Com isso, o Judiciário determinou:
- O pagamento retroativo dos valores dos últimos cinco anos;
- E a inclusão do benefício nas folhas de pagamento futuras, sempre que o servidor estiver afastado, mas com remuneração garantida.
Uma decisão que reafirma direitos
A decisão judicial se baseia em princípios constitucionais fundamentais, como o da irredutibilidade da remuneração — ou seja, o servidor não pode ter prejuízo em sua remuneração apenas por exercer um direito garantido, como tirar férias ou usufruir de uma licença.
Além disso, a Justiça seguiu o entendimento já consolidado pelos tribunais superiores, de que benefícios como o auxílio-alimentação integram a estrutura remuneratória e não podem ser suprimidos de forma arbitrária durante afastamentos legalmente permitidos.
Valorização do serviço público
Mais do que uma vitória individual, essa decisão representa o reconhecimento da importância da valorização do servidor público.
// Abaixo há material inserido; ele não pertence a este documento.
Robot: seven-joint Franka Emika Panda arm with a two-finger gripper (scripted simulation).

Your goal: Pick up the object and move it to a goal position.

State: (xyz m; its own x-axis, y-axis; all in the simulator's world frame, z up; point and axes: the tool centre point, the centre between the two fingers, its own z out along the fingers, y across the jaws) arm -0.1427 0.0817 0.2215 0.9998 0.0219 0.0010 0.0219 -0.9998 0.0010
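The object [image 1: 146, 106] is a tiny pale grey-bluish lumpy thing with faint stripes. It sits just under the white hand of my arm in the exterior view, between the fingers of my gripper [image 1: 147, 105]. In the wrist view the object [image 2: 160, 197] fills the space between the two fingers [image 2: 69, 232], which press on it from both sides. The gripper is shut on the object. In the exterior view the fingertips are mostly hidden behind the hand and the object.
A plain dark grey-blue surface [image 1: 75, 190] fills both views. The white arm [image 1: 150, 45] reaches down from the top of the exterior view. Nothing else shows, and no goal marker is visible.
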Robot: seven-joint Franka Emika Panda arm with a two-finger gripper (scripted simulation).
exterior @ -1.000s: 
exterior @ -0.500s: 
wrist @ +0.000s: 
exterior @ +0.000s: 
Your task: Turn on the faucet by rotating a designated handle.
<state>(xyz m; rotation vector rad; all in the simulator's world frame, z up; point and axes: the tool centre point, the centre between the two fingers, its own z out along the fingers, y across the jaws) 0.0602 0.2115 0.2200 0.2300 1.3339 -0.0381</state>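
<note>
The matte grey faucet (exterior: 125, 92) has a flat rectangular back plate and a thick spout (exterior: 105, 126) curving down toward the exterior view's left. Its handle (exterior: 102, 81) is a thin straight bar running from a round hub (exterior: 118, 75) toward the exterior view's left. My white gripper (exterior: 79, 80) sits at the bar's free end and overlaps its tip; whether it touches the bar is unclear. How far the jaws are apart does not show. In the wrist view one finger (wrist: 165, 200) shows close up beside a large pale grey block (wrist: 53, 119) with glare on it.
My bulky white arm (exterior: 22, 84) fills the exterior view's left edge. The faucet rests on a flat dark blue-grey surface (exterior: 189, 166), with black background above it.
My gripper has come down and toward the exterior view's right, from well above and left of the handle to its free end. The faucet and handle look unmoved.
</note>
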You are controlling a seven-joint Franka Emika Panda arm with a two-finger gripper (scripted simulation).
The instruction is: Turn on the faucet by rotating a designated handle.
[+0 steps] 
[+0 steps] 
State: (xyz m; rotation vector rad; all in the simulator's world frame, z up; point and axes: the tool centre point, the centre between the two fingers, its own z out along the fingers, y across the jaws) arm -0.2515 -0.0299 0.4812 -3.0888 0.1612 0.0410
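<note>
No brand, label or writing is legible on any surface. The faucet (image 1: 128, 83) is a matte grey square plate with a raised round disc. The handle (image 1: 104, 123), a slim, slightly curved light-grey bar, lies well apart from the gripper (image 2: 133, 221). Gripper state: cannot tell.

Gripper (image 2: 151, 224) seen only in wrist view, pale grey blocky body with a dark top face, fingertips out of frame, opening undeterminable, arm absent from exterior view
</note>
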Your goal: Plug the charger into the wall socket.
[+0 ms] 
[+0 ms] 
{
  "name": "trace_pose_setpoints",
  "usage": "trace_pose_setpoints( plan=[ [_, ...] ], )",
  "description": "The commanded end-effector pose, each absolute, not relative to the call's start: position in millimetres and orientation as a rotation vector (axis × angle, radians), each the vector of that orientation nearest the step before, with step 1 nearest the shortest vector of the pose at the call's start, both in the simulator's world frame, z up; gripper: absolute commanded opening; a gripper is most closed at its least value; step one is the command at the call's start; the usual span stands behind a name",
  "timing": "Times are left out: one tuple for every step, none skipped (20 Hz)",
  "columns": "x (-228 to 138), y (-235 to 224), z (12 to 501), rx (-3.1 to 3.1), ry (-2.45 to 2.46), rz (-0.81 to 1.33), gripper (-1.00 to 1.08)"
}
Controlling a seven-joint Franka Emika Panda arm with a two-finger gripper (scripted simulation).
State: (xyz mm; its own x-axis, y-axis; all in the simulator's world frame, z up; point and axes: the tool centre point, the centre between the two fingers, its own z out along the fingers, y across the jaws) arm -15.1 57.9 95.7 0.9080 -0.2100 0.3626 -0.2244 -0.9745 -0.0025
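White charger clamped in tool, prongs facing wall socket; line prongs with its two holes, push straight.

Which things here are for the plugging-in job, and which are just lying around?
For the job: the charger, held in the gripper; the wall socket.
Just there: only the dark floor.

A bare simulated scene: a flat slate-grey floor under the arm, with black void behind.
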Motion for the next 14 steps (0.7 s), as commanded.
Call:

Afinal, garantir os direitos previstos em lei é também preservar a dignidade, o equilíbrio financeiro e o reconhecimento da função essencial que esses profissionais exercem na sociedade.
O que os servidores devem fazer?
Servidores que se enquadram nessa situação e que não receberam o auxílio-alimentação durante períodos de afastamento nos últimos anos podem ter direito ao ressarcimento retroativo. É importante guardar documentos que comprovem os afastamentos e os contracheques do período — e, claro, buscar orientação jurídica de confiança para análise do caso específico.
Decisões como essa mostram que a Justiça é um importante instrumento de defesa da Constituição e da dignidade dos trabalhadores. Fique atento aos seus direitos e procure sempre orientação adequada.
Em caso de dúvidas, consulte um advogado de sua confiança.